- [Work to complete]
Line by line, count where the string "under" appears in the listing, then give the number of such lines alone.

- [Information supplied]
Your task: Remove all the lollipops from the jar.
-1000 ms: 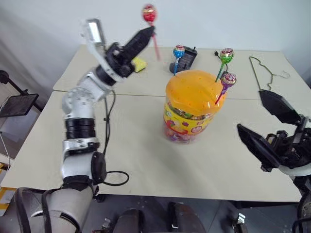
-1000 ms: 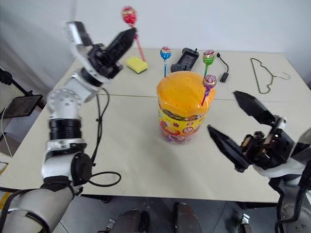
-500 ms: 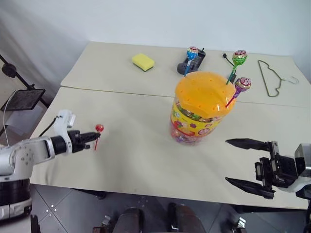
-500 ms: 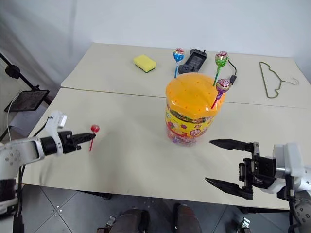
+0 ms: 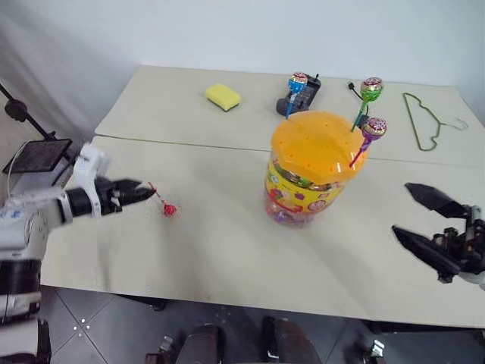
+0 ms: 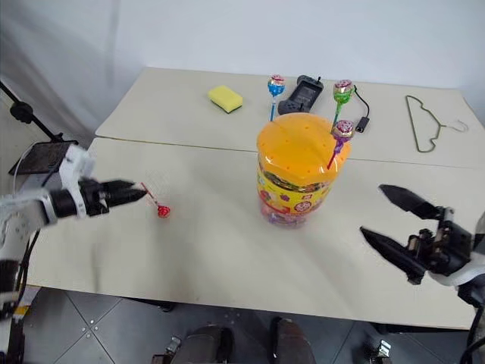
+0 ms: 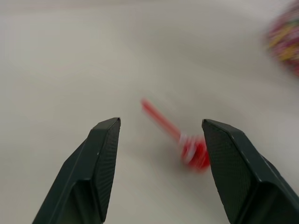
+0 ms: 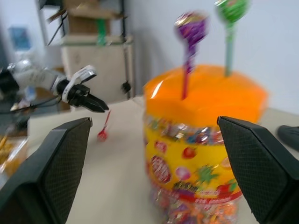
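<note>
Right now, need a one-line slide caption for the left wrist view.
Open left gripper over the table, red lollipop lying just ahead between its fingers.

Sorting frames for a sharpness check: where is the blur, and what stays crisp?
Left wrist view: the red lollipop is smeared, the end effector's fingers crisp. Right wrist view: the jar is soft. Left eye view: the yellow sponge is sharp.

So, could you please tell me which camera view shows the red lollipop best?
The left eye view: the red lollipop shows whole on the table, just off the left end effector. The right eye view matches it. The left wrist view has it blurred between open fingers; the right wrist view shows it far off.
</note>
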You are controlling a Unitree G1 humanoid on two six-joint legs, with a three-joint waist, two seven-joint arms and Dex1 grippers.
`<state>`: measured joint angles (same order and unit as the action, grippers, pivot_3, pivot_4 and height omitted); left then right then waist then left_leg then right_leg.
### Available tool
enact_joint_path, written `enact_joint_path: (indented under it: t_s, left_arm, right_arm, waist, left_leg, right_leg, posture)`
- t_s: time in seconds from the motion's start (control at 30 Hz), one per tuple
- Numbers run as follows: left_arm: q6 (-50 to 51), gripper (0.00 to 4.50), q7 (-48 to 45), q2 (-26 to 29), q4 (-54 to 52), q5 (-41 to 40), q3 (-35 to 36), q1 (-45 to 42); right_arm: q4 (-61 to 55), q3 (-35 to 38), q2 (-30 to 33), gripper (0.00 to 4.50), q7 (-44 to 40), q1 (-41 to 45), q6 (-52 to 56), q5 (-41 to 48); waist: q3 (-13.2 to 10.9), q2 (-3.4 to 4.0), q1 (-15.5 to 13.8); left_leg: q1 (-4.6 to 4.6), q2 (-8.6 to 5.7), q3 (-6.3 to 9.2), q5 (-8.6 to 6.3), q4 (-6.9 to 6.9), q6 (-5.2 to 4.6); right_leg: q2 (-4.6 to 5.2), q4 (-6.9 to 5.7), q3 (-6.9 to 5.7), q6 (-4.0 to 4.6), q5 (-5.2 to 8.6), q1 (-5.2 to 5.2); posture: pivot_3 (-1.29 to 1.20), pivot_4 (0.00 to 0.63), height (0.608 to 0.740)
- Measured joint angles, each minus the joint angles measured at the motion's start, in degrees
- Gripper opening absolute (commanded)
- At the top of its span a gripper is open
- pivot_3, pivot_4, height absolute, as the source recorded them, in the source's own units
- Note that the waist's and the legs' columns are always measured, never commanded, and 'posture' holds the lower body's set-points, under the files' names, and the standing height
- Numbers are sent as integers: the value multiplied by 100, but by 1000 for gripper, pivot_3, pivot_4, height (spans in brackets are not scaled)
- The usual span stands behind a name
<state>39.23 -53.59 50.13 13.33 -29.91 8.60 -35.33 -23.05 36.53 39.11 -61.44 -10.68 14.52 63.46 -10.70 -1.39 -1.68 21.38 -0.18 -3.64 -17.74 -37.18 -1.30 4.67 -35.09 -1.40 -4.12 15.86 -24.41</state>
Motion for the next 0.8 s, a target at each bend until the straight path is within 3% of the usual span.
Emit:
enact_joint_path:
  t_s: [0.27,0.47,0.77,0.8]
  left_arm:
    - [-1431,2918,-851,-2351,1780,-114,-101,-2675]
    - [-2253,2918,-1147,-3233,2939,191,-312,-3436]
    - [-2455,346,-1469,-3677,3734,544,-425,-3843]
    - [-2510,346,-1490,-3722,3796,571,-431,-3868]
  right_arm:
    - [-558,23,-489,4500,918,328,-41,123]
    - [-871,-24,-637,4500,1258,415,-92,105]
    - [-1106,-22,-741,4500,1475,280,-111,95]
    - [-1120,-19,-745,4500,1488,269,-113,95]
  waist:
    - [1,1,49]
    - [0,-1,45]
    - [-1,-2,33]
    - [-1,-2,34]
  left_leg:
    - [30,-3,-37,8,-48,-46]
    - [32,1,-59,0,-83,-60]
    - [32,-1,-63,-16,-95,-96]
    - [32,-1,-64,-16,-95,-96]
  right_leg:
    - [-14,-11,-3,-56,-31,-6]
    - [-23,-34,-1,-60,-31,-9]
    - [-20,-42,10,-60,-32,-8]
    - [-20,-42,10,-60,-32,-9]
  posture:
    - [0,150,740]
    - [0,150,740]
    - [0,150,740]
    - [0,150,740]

- [The completed task]
2